Dixon was leading when his battery failed and dropped him back three laps. His 16th place finish leaves him 85 points behind Newgarden. He’s not mathematically eliminated, but realistically is a long shot in needing to win and have the other competitors struggle and end up in the back of the pack.
“That's INDYCAR,” Newgarden said. “Sometimes this cycles around. You'll get the good years, you'll get the bad. Hopefully, we continue to have a good year in Laguna and then kind of finish it off because you never know when you're going to have a bad year again. It's far from over, but I for sure would rather be in the position we are in instead of second or third.”
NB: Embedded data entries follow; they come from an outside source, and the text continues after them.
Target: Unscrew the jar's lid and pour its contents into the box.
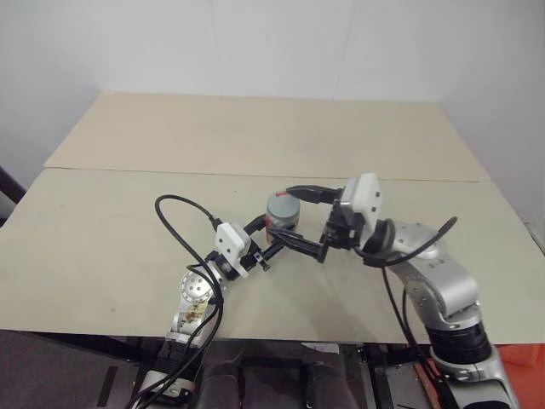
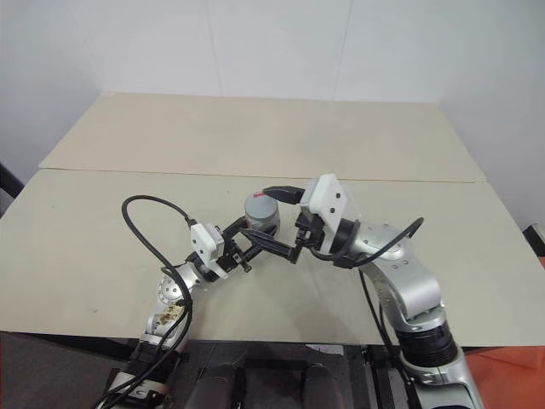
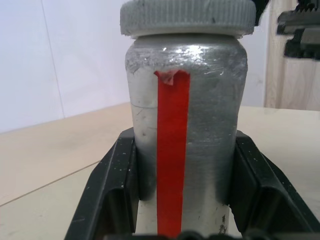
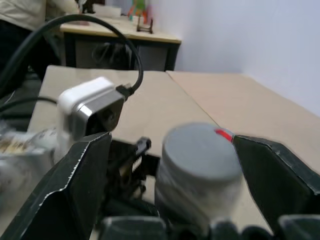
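Note:
The jar [image 3: 210, 125], silvery with a red vertical stripe, stands upright between the fingers [image 3: 115, 190] of my left gripper [image 1: 266, 232], which is shut on its body. The grey ribbed lid [image 3: 187, 17] sits on top of the jar [image 1: 283, 220]. My right gripper [image 4: 172, 140] is open, and its two black fingers [image 4: 75, 190] straddle the lid [image 4: 197, 152] on either side with a gap to each. The contents are hidden inside the jar. The box is out of view.
The pale wooden table [image 1: 128, 221] has a seam [image 1: 170, 173] running across it and a white wall behind. A black cable [image 1: 170, 204] loops up from my left wrist. Another desk [image 4: 125, 30] stands far off in the room.

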Controlling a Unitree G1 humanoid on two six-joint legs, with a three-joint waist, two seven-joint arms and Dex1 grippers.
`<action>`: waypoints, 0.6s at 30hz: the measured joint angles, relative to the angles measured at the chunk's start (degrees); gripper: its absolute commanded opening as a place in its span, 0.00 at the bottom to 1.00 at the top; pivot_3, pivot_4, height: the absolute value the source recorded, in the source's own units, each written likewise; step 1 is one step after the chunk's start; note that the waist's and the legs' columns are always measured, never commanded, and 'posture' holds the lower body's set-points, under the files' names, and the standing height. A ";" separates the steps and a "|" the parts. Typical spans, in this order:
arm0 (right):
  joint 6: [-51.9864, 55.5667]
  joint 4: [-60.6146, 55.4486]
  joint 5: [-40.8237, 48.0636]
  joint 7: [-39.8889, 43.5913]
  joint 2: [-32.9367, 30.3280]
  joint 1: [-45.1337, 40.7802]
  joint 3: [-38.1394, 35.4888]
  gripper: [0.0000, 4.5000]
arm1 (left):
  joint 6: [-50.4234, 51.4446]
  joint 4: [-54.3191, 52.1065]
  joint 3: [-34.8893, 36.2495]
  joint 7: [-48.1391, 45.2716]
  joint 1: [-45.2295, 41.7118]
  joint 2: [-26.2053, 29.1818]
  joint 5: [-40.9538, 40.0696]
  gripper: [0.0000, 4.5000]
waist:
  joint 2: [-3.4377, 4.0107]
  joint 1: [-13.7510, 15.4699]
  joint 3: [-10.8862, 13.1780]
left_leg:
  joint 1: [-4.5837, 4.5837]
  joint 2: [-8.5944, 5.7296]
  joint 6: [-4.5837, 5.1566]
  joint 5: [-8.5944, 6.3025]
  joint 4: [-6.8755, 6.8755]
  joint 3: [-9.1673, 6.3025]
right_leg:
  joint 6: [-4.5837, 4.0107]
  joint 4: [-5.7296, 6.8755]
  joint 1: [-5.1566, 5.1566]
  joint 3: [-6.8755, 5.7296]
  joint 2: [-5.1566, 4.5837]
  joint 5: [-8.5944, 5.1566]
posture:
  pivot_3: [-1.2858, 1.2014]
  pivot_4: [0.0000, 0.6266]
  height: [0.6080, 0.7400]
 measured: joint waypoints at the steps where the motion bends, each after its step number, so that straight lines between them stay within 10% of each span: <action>1: 0.07 0.09 -0.76 -1.60 1.33 -0.78 0.58 1.00 | 0.00 0.00 -0.02 0.02 -0.02 -0.05 0.00 0.44 | 0.00 0.01 0.00 | 0.00 0.00 0.00 0.00 0.00 0.00 | 0.00 0.00 0.00 0.00 0.00 0.00 | 0.52 0.24 1.00; 18: -0.28 6.16 -6.53 -4.97 3.79 -3.65 2.12 1.00 | -0.01 0.19 -0.35 0.03 -0.01 -0.29 0.01 0.44 | 0.00 0.18 0.00 | -0.01 0.00 0.00 0.00 0.00 0.01 | 0.00 -0.02 0.01 -0.01 0.00 0.00 | 0.52 0.24 1.00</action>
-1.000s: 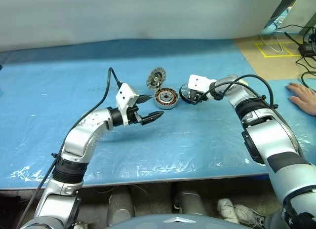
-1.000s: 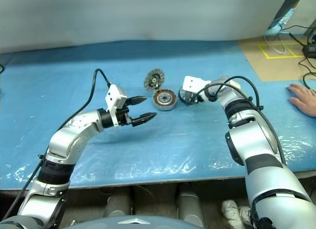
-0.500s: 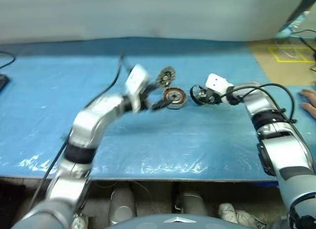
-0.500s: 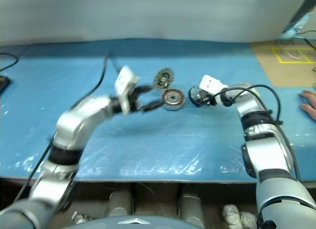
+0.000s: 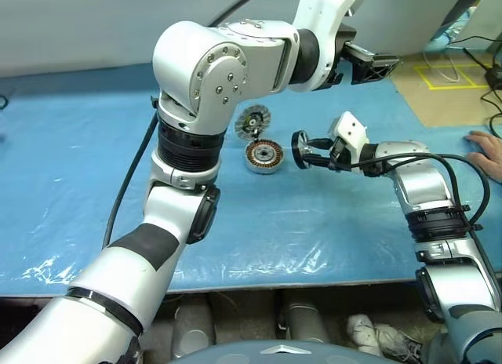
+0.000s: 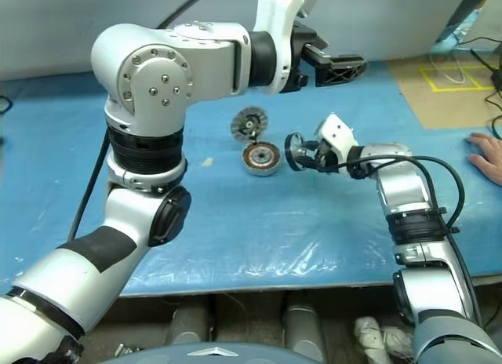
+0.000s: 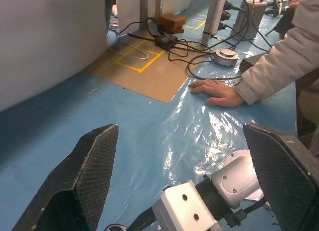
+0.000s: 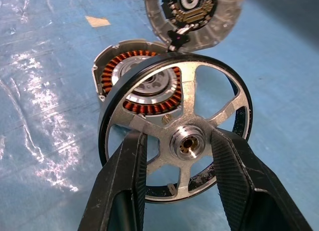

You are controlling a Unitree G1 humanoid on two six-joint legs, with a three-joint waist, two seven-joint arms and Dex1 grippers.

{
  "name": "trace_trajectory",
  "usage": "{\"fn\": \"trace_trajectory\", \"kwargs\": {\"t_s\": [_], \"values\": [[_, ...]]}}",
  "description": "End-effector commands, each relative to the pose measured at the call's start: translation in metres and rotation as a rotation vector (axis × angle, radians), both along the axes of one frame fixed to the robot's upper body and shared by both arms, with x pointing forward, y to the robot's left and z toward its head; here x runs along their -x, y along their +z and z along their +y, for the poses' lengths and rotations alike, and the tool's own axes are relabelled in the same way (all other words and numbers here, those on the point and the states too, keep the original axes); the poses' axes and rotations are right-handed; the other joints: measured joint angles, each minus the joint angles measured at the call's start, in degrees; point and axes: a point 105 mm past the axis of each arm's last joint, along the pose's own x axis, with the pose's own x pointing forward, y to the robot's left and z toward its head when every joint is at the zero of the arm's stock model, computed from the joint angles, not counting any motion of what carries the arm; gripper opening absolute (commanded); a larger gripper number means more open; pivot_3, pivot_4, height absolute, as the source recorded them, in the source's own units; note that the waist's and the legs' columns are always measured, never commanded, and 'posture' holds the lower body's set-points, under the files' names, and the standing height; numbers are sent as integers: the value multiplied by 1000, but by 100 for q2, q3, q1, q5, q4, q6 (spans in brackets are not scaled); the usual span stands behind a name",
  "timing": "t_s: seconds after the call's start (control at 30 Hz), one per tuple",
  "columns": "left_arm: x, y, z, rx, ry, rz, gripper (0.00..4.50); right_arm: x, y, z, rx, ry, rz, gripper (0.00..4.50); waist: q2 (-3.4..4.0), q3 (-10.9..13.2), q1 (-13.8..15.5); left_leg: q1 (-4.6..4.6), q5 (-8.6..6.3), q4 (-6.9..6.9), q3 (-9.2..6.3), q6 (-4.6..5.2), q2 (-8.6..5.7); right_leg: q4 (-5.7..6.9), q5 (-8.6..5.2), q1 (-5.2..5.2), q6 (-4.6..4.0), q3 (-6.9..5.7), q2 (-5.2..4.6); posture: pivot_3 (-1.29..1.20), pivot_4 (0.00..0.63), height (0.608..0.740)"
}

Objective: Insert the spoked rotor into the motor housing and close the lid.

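Eye views: on the blue desk (image 5: 78, 183) the housing (image 5: 263, 155) sits with the lid (image 5: 252, 121) leaning at its 11 o'clock. The right gripper (image 5: 307, 151) holds the rotor (image 5: 301, 149) on edge, just off the housing's 3 o'clock. The left gripper (image 5: 376, 66) is raised well above, fingers spread wide on nothing.

Left wrist view: 2 wide fingers (image 7: 87, 176); a person's hand (image 7: 214, 91) lies on the desk beyond.

Right wrist view: 2 fingers (image 8: 124, 186) pinch the rotor's spokes either side of its hub, copper windings behind. The rotor looks stiff, light, smooth metal, likely slippery; the thin spokes suit a firm pinch near the hub.
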Motion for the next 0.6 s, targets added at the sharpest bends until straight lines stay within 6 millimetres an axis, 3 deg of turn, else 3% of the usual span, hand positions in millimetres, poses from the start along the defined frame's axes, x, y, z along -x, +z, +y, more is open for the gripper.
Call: {"fn": "trace_trajectory", "kwargs": {"t_s": [0.03,0.1,0.17,0.2,0.23,0.27,0.3,0.33,0.43,0.47,0.6], "values": [[6,-10,17,32,-26,-39,4147,1,17,7,-27,24,-58,1711,3,-2,56,-1,0,-3,1,1,-1,-6,1,1,0,0,-1,0,150,740],[5,-29,33,33,-28,-28,4147,0,18,8,-34,20,-59,1711,5,-3,60,3,0,-9,1,1,4,-2,1,5,-1,-1,-2,0,150,740],[6,-36,38,32,-33,-31,4147,1,15,9,-23,24,-58,1711,-1,0,63,2,0,-13,-1,1,18,15,0,-2,-1,-13,6,0,150,740],[1,-59,60,40,-18,-16,4147,1,15,10,-29,26,-55,1711,2,-1,59,-4,0,-7,-5,1,21,27,0,-19,-1,-15,8,0,150,740],[-14,-108,104,69,22,32,4147,1,15,11,-28,26,-56,1711,16,-10,39,-17,1,-1,-5,1,20,32,1,-35,-1,-13,8,0,150,740],[-15,-155,141,56,46,61,4147,1,15,11,-23,27,-57,1711,51,-31,-7,-16,1,-4,1,1,13,34,1,-33,-1,-11,6,0,150,740],[-10,-191,167,25,52,75,4147,1,15,11,-23,28,-58,1711,81,-50,-92,20,0,-17,9,-2,2,23,1,-12,0,-8,11,0,150,740],[-6,-211,180,8,51,71,4147,2,15,11,-27,27,-56,1711,82,-50,-157,38,-5,-32,9,-10,5,9,-2,5,4,-8,13,0,150,740],[-6,-225,190,-2,41,11,4147,2,15,11,-29,29,-53,1711,7,-4,21,-17,-6,-30,-8,-22,57,17,-1,-50,6,-30,31,0,150,740],[-7,-227,192,-3,40,-7,4147,2,14,11,-27,28,-52,1711,8,-5,109,-58,-4,17,-18,-22,74,45,4,-65,6,-53,34,0,150,740],[-10,-226,193,-6,57,-81,4147,3,14,14,-34,36,-49,1711,31,-7,233,-20,-12,70,35,-29,81,58,-5,-2,-12,-64,-7,0,150,740]]}}
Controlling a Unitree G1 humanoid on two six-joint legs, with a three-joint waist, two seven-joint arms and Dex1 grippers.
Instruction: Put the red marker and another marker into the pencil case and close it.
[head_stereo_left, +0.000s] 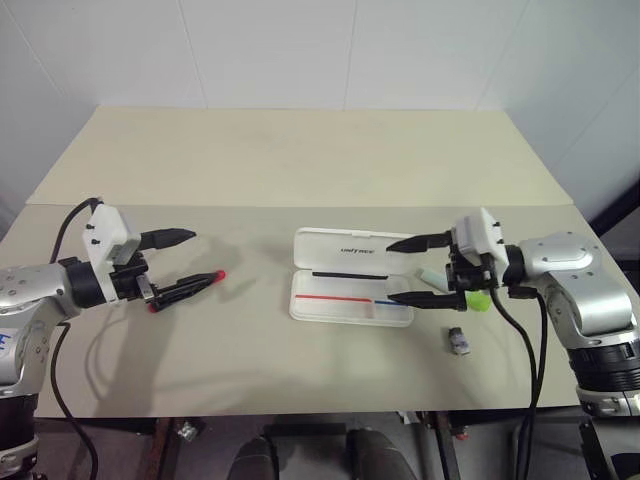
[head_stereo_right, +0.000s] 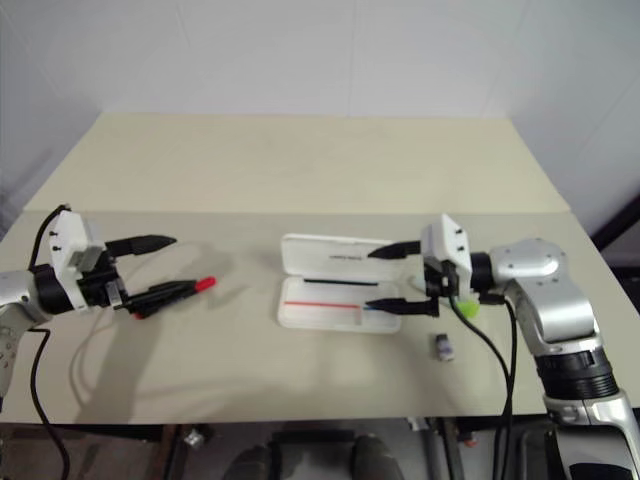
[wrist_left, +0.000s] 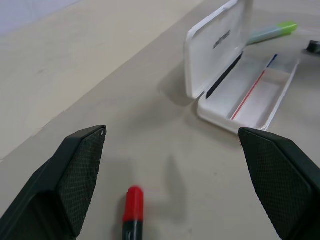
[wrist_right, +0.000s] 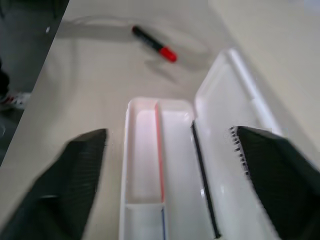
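Lying open and empty on the tabletop (head_stereo_left: 300, 160), the pencil case (head_stereo_left: 350, 300) awaits both markers. Each hand, left (head_stereo_left: 185, 262) and right (head_stereo_left: 412, 270), is spread wide and holds nothing. The red marker (head_stereo_left: 190, 289) rests under the left hand, apparently ungrasped; closing on it looks next. The left wrist view reveals the green-capped marker (wrist_left: 272, 32) beyond the case.

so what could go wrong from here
The red marker lies loose on the table under the open left gripper; a poor grab could roll it away. The open right gripper hovers at the open case, so its fingers could bump the raised lid. The green marker lies behind the case, awkward to reach.
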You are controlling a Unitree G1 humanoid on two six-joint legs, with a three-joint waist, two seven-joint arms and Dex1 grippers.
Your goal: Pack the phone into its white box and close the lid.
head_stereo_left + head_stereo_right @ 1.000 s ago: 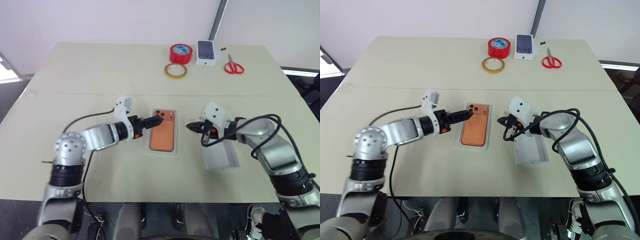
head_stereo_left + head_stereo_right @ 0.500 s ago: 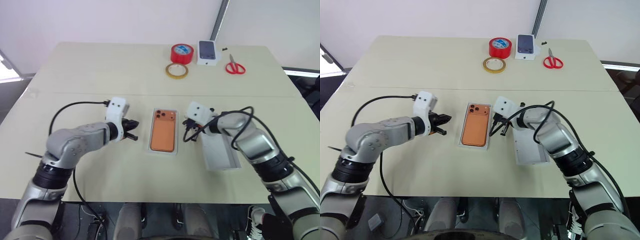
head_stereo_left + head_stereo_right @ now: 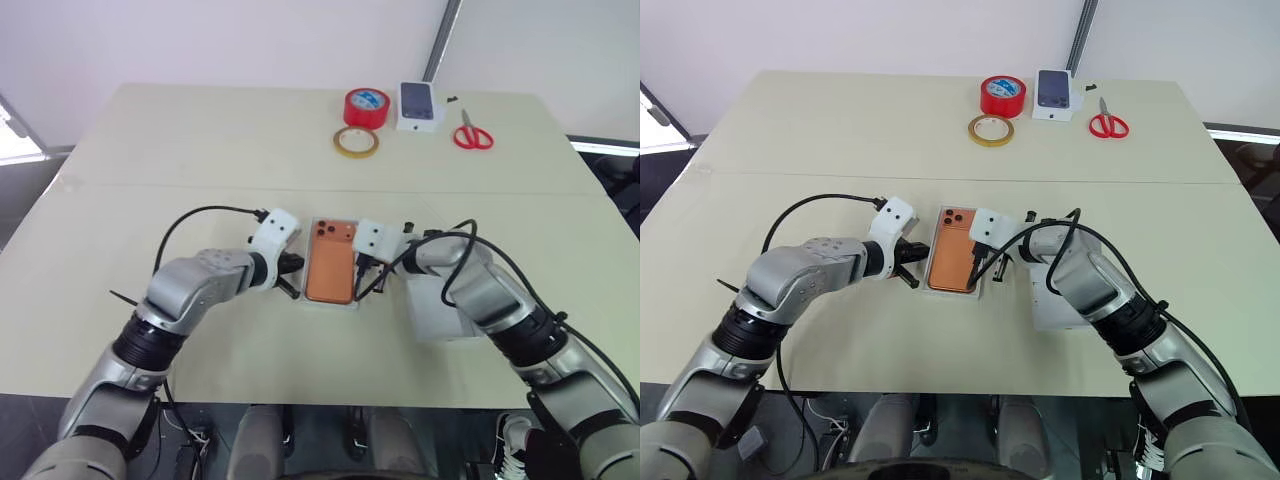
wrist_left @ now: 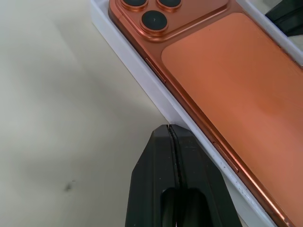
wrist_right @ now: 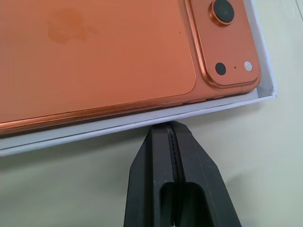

Cindric praised his driver for a smooth drive. Late in the race, Newgarden was closing on rookie Colton Herta and could have aggressively made a run for fourth place. That kind of aggression has cost Newgarden at times, most recently when he spun out on the last lap and dropped 10 spots to 14th in the Honda Indy 200 at Mid-Ohio.
Cindric radioed Newgarden and continually reminded, “Be smart.” And he was.
“He’s the kid you’ve got to pull back, and that’s what you want,” Cindric said. “At the end of the day, if you have to push ‘em forward you probably have to find someone else.
“We didn’t need to race Herta that hard. If it was the first race of the year and we had that much overtake left, it might have been a different story. It’s not the time.”
Newgarden acknowledged again that this race could have negatively impacted the title chase had he not avoided trouble on the opening lap. He recalled a sense of relief that another car didn’t plow into him.
“We just missed all that chaos,” he said. “It happened right in front of me in Turn 1, so I was in the mess. But fortunately we didn't touch anything, it was just right in front of us. I stopped and then went around it, and we got going again.
“We just need to have a better weekend in Laguna. Obviously, it's still going to be quite tough with the double points. If it wasn't double points I think it would be a lot easier, but double points is going to make it difficult.”
INDYCAR concludes its 17-race season with the Firestone Grand Prix of Monterey on Sunday, Sept. 22. Television coverage will begin on NBC at 2:30 p.m. ET (11:30 a.m. PT local) with the green flag scheduled for 3:15 p.m. (12:15 p.m. local). Live radio broadcasts will be available on the Advance Auto Parts INDYCAR Radio Network and SiriusXM Satellite Radio (XM 205, Sirius 98, Internet/App 970).